_Task:_
In the records that follow, count each line where the string "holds" occurs. Provide the total and no other text.

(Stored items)
----
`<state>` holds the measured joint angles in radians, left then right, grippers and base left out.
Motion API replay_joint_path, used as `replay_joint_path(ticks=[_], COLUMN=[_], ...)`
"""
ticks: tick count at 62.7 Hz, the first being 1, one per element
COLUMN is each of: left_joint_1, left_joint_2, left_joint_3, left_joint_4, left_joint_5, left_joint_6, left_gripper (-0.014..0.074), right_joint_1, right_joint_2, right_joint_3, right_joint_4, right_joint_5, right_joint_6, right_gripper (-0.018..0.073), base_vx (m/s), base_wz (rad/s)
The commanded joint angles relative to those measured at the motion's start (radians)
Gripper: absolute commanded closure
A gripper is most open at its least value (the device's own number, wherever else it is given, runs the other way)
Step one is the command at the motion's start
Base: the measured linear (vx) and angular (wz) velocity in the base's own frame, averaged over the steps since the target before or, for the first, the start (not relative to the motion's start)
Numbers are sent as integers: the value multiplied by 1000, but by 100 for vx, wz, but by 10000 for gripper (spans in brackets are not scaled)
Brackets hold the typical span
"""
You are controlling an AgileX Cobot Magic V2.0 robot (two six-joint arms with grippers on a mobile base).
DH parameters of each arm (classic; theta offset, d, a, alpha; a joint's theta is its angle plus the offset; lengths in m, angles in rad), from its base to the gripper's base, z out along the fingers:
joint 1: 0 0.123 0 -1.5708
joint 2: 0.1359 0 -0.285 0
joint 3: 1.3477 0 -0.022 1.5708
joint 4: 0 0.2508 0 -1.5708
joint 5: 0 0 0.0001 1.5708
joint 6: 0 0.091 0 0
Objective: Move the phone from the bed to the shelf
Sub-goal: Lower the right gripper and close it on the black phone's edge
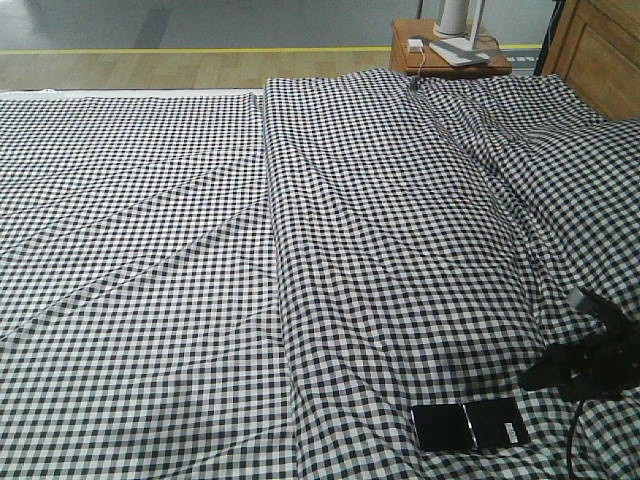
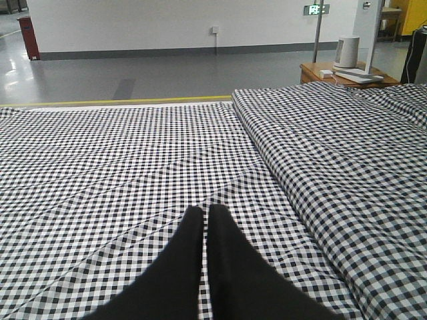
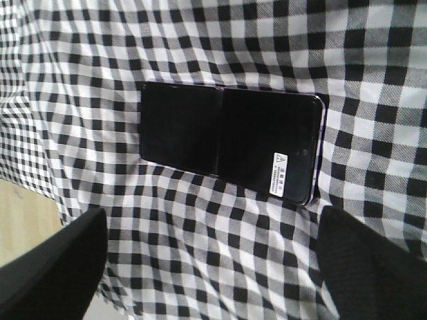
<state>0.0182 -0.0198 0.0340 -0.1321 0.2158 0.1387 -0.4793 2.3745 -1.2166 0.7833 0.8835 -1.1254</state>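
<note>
Over the bed (image 1: 150,250), my right end effector (image 3: 210,240) hung released near the flat phone (image 3: 230,143), fingers (image 3: 47,267) spread to straddle it.

the bed (image 1: 150,250) is covered in a small black-and-white gingham check, and its wooden frame (image 1: 600,55) is light brown. the phone (image 3: 230,142) is glossy black with a small white sticker (image 3: 278,175) printed in black. the left gripper (image 2: 205,212) and the right gripper (image 3: 213,220) are both plain black. the nightstand (image 1: 440,62) is warm brown, the floor (image 2: 133,73) is grey with a yellow line (image 1: 200,49), and the wall (image 2: 167,20) is white.
</note>
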Motion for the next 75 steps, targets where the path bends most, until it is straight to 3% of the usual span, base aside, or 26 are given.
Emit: replay_joint_path(ticks=[1,75], left_joint_1=[-2,-2], left_joint_2=[-6,-6], left_joint_3=[1,1], left_joint_4=[-6,-6], left_joint_5=[-77,-77], left_joint_6=[-4,-4], left_gripper=[596,596], right_joint_1=[-8,-6], right_joint_2=[-18,317], right_joint_3=[-34,-195], right_joint_4=[28,241], right_joint_5=[41,91], right_joint_6=[-21,-173], right_gripper=[-36,-36], base_vx=[0,0], base_wz=[0,0])
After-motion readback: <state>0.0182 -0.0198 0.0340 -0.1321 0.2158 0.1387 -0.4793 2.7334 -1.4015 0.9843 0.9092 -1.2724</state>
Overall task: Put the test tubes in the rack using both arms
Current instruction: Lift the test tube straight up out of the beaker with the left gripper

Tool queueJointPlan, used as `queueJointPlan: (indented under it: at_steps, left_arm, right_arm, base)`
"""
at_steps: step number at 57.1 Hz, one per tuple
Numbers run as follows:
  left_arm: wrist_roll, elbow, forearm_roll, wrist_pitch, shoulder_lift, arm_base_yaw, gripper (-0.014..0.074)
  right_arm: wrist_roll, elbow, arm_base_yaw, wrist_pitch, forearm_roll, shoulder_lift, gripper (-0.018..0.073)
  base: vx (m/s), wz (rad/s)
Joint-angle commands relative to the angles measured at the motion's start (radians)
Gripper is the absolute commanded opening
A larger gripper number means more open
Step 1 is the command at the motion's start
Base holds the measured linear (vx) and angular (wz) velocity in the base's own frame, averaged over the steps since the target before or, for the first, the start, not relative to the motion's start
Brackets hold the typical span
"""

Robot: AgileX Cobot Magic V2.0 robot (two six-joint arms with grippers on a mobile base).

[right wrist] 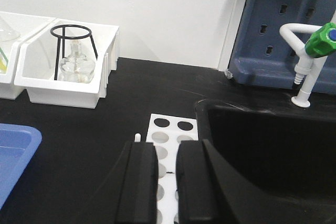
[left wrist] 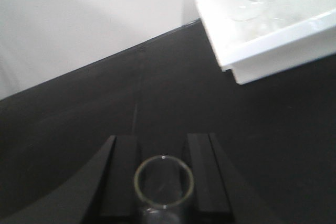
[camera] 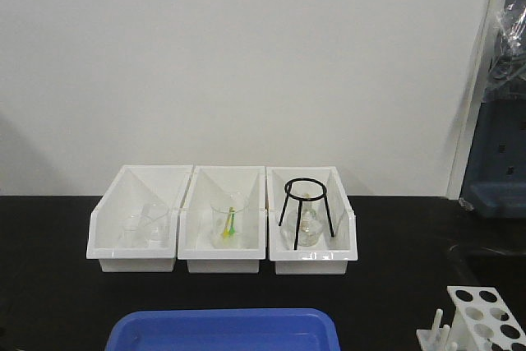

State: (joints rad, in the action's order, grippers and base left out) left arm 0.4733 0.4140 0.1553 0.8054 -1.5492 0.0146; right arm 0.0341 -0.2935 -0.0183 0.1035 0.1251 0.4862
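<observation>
In the left wrist view my left gripper (left wrist: 163,179) is shut on a clear test tube (left wrist: 164,206), seen end-on with its round rim between the two black fingers, above the bare black tabletop. The white rack (camera: 483,318) stands at the table's front right corner, and no tube shows in its holes. In the right wrist view my right gripper (right wrist: 167,182) hangs just above the rack (right wrist: 169,129). Its jaws are almost together, with only a narrow slit between them and nothing in it. Neither arm shows in the front view.
Three white bins (camera: 222,262) stand in a row at the back, holding beakers, a flask and a black wire tripod (camera: 306,203). A blue tray (camera: 222,326) lies at the front. A black sink (right wrist: 262,145) with a green-capped tap (right wrist: 310,45) is right of the rack.
</observation>
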Motion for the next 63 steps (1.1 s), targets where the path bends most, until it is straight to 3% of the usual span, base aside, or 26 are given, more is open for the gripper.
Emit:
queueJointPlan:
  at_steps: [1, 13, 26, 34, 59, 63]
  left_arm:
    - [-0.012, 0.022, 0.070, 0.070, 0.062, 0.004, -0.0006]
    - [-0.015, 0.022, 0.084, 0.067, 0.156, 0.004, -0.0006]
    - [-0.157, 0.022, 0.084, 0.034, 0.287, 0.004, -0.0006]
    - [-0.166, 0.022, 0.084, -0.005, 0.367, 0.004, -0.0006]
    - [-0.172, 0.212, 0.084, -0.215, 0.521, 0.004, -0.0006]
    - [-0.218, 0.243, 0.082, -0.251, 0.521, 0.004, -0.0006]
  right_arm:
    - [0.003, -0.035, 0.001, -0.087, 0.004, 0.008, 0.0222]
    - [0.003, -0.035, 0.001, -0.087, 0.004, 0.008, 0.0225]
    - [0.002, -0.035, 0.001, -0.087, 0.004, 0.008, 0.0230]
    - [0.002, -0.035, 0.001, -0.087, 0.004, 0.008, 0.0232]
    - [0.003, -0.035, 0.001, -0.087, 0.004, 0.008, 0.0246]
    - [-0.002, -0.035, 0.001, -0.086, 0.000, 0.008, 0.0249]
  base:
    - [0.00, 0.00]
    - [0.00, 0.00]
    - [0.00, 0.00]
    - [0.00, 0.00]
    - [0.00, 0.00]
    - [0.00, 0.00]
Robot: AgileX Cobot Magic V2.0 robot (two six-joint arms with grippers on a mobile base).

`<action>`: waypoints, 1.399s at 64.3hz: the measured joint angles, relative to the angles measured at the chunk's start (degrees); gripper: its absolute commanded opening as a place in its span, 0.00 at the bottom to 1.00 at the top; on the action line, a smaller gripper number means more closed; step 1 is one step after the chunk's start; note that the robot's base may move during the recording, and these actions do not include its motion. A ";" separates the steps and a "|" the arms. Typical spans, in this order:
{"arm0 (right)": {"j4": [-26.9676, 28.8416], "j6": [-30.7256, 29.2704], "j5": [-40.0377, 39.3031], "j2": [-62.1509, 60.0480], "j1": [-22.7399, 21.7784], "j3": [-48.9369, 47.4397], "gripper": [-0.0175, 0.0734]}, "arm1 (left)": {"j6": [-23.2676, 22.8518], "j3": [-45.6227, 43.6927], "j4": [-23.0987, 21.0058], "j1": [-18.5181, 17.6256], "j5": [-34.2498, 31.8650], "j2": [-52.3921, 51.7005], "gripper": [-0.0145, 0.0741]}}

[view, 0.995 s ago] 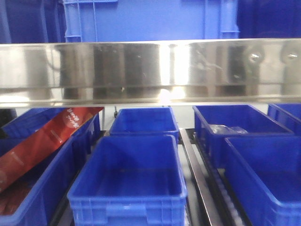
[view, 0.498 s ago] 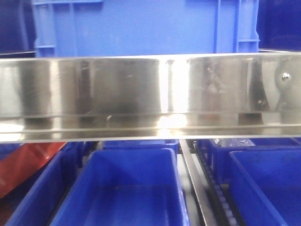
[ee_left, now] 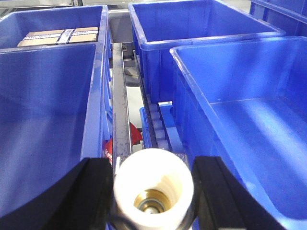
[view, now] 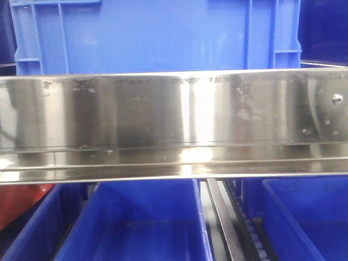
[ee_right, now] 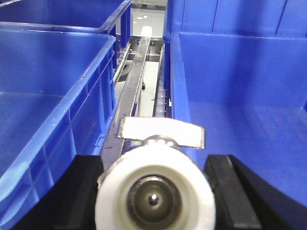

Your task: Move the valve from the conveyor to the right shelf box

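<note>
Clamped between the black fingers of the left end effector [ee_left: 153,167]: a valve [ee_left: 153,184] with a white rounded body and a brassy bore facing the left wrist camera, both fingers tight against its sides; lined up past it, a steel track [ee_left: 120,120] and a run of white rollers [ee_left: 156,120] between two rows of blue boxes; to the left, an empty box [ee_left: 48,96] and behind it one holding a taped cardboard carton [ee_left: 60,36]; to the right, a near box [ee_left: 268,67] and a farther one [ee_left: 201,28], both bare inside; down in the gap beside the track, something red [ee_left: 134,136], too hidden to name. Gripped likewise by the right end effector [ee_right: 154,167]: a second valve [ee_right: 154,196], white-rimmed with a dark metal centre and a flat pale handle [ee_right: 162,133] across its top, fingers closed on either flank; beyond it a steel strip [ee_right: 136,81], flanked by a left box [ee_right: 48,110] and a right box [ee_right: 240,96]. Across the front view, filling its middle: the broad mirror-like shelf rail [view: 174,125]; above it a big blue crate [view: 157,35]; below it a blue box [view: 147,228] and, at the lower left, a red pack [view: 22,204].
</note>
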 measured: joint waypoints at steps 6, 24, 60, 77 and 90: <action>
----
_Result for this exercise:_
2